**PROBLEM REQUIREMENTS:** Your answer must consist of every line from the data below that includes the word "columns".
[PROVIDED DATA — start]
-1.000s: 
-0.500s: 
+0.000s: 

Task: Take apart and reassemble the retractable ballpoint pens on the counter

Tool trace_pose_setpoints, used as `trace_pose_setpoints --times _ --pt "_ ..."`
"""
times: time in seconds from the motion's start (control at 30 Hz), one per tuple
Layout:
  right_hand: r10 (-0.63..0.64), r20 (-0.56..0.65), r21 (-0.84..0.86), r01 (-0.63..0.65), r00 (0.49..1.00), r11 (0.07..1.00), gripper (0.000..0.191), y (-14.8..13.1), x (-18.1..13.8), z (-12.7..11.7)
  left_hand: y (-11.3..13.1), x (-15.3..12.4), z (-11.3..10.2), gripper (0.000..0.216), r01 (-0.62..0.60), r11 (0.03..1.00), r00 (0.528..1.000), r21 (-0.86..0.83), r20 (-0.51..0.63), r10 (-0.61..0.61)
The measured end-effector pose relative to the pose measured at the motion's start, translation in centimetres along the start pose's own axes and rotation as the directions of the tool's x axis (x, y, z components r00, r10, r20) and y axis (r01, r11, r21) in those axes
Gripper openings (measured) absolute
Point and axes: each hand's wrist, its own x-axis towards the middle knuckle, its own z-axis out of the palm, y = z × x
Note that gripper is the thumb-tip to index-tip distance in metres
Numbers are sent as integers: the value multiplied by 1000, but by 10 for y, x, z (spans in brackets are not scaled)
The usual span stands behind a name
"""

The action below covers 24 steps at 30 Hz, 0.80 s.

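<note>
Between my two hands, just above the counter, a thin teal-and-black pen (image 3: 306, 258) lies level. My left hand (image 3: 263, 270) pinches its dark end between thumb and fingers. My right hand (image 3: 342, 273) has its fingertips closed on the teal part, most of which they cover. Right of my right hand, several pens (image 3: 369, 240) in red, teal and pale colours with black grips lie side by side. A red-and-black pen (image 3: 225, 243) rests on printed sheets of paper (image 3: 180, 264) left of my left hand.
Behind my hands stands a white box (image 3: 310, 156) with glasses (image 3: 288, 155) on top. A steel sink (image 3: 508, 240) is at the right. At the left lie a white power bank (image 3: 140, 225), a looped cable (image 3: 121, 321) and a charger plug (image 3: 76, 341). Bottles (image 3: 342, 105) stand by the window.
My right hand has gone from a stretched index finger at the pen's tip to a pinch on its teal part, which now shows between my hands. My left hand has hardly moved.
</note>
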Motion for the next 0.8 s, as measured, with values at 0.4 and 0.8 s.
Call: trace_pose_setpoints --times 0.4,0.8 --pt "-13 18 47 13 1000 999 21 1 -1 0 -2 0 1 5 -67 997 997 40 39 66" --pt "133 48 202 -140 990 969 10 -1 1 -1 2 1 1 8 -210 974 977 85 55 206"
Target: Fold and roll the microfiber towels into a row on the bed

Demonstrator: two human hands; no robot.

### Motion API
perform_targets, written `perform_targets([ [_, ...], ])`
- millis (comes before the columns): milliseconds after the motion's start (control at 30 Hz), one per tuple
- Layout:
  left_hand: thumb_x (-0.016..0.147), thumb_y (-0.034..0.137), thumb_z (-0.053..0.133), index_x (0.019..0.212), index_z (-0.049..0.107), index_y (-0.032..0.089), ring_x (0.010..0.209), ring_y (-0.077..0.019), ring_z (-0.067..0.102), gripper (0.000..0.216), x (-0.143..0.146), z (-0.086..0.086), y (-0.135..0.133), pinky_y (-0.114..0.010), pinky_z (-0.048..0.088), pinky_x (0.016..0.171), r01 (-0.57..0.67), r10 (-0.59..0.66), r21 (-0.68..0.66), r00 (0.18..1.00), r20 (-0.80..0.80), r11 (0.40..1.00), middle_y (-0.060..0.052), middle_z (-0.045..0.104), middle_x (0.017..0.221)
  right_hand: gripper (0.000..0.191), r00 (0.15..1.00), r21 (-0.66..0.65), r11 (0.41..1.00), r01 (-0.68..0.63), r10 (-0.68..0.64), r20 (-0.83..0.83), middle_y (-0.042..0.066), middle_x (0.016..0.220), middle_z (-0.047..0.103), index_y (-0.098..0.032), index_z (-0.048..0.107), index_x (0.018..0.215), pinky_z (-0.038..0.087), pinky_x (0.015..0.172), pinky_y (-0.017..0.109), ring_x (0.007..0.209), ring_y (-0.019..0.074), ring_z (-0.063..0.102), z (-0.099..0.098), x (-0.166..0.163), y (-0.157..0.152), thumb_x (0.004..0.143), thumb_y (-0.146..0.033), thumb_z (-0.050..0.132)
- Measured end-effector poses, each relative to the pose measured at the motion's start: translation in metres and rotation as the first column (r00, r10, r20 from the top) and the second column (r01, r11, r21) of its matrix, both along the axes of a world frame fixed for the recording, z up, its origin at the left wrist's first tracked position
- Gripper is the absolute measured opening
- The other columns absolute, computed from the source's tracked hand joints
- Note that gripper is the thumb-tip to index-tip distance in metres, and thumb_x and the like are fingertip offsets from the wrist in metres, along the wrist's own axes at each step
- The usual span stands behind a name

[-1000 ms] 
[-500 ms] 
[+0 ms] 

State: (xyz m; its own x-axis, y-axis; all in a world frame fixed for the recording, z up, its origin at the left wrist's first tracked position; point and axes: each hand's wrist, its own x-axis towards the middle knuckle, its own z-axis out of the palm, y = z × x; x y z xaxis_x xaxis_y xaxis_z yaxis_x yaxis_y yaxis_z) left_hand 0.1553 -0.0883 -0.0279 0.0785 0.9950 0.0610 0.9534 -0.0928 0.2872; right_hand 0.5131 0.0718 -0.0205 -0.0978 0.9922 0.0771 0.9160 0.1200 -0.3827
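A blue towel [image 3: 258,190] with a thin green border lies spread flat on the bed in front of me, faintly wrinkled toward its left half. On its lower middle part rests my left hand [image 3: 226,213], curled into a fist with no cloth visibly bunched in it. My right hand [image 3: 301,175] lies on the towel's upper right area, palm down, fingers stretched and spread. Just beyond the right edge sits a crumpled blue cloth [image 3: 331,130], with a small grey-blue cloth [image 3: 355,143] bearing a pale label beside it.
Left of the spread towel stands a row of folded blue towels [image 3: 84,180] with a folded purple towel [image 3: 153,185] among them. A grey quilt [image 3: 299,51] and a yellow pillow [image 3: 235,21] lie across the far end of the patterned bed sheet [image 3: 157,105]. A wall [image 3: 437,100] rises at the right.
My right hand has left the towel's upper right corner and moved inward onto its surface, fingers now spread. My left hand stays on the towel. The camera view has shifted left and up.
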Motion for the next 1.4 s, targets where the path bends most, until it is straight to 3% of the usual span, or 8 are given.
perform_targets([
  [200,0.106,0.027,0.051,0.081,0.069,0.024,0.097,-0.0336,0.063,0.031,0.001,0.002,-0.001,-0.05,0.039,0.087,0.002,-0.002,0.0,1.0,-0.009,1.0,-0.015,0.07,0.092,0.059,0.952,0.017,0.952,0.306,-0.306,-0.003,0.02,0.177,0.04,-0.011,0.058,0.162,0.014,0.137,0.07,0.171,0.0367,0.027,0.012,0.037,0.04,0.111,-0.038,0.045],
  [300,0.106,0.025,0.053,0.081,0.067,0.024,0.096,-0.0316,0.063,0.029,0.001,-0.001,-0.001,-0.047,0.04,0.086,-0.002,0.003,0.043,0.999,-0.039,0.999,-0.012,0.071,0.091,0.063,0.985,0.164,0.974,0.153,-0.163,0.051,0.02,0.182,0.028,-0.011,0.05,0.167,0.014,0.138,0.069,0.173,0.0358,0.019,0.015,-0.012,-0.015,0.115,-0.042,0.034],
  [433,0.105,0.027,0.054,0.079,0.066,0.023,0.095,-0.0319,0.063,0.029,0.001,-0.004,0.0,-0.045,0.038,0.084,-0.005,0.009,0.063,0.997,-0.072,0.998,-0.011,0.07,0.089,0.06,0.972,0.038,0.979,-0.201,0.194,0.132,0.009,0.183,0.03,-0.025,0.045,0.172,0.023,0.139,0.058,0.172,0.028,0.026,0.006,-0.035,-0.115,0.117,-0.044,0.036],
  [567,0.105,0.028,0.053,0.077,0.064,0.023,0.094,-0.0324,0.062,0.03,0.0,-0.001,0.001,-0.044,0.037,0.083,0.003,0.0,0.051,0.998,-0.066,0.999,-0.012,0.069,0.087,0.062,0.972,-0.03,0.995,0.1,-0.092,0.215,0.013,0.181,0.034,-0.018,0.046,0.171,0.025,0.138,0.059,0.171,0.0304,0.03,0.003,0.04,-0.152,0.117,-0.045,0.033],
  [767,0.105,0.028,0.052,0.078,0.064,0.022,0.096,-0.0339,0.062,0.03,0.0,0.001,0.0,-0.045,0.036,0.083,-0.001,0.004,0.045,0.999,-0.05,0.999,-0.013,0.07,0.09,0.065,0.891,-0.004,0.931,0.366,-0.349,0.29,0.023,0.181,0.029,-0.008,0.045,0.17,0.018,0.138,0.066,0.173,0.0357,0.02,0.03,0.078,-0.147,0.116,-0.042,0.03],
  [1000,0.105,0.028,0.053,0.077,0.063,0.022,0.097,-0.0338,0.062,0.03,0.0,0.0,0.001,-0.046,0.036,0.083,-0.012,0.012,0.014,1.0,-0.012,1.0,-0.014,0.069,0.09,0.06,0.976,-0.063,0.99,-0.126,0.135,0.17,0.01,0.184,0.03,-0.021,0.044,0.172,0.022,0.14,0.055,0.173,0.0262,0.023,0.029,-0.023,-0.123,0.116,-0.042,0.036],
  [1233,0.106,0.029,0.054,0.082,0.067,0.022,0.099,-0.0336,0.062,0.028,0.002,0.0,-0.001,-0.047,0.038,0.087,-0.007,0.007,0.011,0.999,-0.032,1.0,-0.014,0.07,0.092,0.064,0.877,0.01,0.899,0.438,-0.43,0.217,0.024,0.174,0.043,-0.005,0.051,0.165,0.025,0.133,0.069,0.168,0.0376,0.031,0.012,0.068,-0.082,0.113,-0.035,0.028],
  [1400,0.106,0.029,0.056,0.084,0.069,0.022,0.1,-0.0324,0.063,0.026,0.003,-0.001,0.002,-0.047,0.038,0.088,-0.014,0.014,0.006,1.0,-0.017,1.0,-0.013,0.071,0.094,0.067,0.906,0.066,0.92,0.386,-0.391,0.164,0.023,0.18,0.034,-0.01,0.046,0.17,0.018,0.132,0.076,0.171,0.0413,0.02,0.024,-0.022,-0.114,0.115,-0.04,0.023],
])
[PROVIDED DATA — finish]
**WRITTEN ANSWER:**
- millis (comes before the columns): milliseconds after the motion's start (control at 30 Hz), one per tuple
- The other columns absolute, computed from the source's tracked hand joints

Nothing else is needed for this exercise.